Prompt: What's wanted is the full listing, reproduced exactly.
[Information supplied — start]
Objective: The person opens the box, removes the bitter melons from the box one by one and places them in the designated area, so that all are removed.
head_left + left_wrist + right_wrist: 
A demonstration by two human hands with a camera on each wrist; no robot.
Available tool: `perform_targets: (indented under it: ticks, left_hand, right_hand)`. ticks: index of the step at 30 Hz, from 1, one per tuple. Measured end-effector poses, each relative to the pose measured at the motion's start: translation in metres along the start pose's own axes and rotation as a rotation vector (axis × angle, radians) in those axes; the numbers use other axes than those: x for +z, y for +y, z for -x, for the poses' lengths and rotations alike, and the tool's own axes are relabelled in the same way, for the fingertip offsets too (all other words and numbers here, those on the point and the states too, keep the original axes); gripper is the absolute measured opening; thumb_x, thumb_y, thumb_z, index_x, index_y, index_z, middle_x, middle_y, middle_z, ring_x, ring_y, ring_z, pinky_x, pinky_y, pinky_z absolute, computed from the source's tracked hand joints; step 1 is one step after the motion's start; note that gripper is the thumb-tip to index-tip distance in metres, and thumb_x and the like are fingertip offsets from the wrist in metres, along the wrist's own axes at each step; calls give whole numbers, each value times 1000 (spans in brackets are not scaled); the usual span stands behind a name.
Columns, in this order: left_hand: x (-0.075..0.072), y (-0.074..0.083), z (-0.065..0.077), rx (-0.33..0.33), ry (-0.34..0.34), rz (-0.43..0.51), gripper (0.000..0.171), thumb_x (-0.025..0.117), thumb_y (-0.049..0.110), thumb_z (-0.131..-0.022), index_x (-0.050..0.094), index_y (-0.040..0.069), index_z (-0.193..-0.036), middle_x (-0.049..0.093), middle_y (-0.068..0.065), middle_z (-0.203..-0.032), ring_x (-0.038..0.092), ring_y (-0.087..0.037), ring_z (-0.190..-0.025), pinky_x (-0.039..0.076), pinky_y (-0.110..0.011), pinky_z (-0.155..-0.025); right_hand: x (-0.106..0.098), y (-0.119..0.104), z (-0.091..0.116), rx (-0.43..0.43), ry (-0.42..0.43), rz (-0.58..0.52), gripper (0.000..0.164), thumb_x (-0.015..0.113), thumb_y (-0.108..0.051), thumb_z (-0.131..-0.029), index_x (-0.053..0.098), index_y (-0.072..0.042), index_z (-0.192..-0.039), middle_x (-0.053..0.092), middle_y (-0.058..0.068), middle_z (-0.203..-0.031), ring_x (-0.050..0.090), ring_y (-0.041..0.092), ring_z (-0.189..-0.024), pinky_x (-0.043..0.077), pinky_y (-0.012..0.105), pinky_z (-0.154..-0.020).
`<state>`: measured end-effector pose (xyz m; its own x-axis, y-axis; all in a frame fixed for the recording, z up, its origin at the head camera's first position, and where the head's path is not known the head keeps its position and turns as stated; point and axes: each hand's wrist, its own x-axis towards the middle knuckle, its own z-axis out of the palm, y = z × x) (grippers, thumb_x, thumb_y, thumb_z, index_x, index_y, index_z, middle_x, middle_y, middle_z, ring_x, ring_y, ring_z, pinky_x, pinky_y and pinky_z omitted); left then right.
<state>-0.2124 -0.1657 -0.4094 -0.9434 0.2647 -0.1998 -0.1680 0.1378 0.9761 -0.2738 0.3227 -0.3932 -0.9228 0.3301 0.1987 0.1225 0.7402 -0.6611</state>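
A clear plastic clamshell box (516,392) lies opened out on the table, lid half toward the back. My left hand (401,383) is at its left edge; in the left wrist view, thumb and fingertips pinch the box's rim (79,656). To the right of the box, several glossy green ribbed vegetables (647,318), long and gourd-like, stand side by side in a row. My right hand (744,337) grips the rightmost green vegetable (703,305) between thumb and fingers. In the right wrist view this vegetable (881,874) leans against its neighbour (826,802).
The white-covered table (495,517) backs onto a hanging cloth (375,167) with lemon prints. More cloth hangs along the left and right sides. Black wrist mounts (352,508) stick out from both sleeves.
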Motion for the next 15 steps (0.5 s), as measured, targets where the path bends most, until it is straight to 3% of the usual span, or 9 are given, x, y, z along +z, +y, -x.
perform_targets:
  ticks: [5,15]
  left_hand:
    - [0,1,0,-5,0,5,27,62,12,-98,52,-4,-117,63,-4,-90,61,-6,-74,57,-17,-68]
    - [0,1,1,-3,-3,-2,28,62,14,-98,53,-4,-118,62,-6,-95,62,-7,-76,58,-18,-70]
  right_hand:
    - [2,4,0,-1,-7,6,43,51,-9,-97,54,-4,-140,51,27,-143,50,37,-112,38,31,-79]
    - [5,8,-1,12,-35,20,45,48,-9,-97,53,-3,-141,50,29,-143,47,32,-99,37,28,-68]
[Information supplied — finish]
Reply:
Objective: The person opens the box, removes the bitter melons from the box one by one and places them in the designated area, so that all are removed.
head_left + left_wrist + right_wrist: 
A demonstration by two human hands with a camera on each wrist; no robot.
Available tool: `perform_targets: (indented under it: ticks, left_hand, right_hand)`. ticks: index of the step at 30 Hz, from 1, one per tuple. Measured end-effector poses, each relative to the pose measured at the motion's start: translation in metres along the start pose's own axes and rotation as a rotation vector (axis × angle, radians) in those axes; the numbers use other axes than those: x for +z, y for +y, z for -x, for the poses' lengths and rotations alike, and the tool's own axes are relabelled in the same way, for the fingertip offsets too (all other words and numbers here, those on the point and the states too, keep the original axes); gripper is the absolute measured opening; thumb_x, thumb_y, thumb_z, index_x, index_y, index_z, middle_x, middle_y, middle_z, ring_x, ring_y, ring_z, pinky_x, pinky_y, pinky_z absolute, computed from the source's tracked hand joints; step 1 is one step after the motion's start; note that gripper is the thumb-tip to index-tip distance in metres, and thumb_x and the like are fingertip offsets from the wrist in metres, along the wrist's own axes at each step; calls give whole numbers, each value times 1000 (spans in brackets are not scaled); the usual span stands behind a name.
Columns, in this order: left_hand: x (-0.075..0.072), y (-0.074..0.083), z (-0.065..0.077), rx (-0.33..0.33), ry (-0.34..0.34), rz (-0.43..0.51), gripper (0.000..0.171), thumb_x (-0.025..0.117), thumb_y (-0.049..0.110), thumb_z (-0.131..-0.022), index_x (-0.050..0.094), index_y (-0.040..0.069), index_z (-0.193..-0.036), middle_x (-0.049..0.093), middle_y (-0.068..0.065), middle_z (-0.203..-0.032), ring_x (-0.038..0.092), ring_y (-0.087..0.037), ring_z (-0.190..-0.025), pinky_x (-0.039..0.076), pinky_y (-0.110..0.011), pinky_z (-0.155..-0.025); right_hand: x (-0.106..0.098), y (-0.119..0.104), z (-0.091..0.116), rx (-0.43..0.43), ry (-0.42..0.43), rz (-0.58..0.52), gripper (0.000..0.164), thumb_x (-0.015..0.113), thumb_y (-0.108..0.051), thumb_z (-0.131..-0.029), index_x (-0.053..0.098), index_y (-0.072..0.042), index_z (-0.192..-0.039), middle_x (-0.053..0.092), middle_y (-0.058..0.068), middle_z (-0.203..-0.031), ring_x (-0.050..0.090), ring_y (-0.041..0.092), ring_z (-0.189..-0.024), pinky_x (-0.043..0.077), pinky_y (-0.012..0.105), pinky_z (-0.154..-0.020).
`<state>`: measured end-effector pose (xyz m; its own x-axis, y-axis; all in a frame fixed for the recording, z up, its origin at the head camera's first position, and where the head's path is not known the head keeps its position and turns as stated; point and axes: each hand's wrist, its own x-axis towards the middle knuckle, its own z-axis out of the palm, y = z × x) (grippers, thumb_x, thumb_y, thumb_z, index_x, index_y, index_z, middle_x, middle_y, middle_z, ring_x, ring_y, ring_z, pinky_x, pinky_y and pinky_z omitted); left then right.
<state>-0.2124 -0.1657 -0.4094 -0.9434 0.2647 -0.1998 -0.1680 0.1378 0.9761 -0.2738 0.3227 -0.3932 -0.9228 0.3301 0.1987 0.1225 0.7402 -0.6611</state>
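A clear plastic clamshell box (516,392) lies opened out on the table, lid half toward the back. My left hand (401,383) is at its left edge; in the left wrist view, thumb and fingertips pinch the box's rim (79,656). To the right of the box, several glossy green ribbed vegetables (647,318), long and gourd-like, stand side by side in a row. My right hand (744,337) grips the rightmost green vegetable (703,305) between thumb and fingers. In the right wrist view this vegetable (881,874) leans against its neighbour (826,802).
The white-covered table (495,517) backs onto a hanging cloth (375,167) with lemon prints. More cloth hangs along the left and right sides. Black wrist mounts (352,508) stick out from both sleeves.
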Motion for the next 15 steps (0.5 s), as measured, targets where the path bends most, until it is straight to 3% of the usual span, or 9 are given, x, y, z along +z, +y, -x.
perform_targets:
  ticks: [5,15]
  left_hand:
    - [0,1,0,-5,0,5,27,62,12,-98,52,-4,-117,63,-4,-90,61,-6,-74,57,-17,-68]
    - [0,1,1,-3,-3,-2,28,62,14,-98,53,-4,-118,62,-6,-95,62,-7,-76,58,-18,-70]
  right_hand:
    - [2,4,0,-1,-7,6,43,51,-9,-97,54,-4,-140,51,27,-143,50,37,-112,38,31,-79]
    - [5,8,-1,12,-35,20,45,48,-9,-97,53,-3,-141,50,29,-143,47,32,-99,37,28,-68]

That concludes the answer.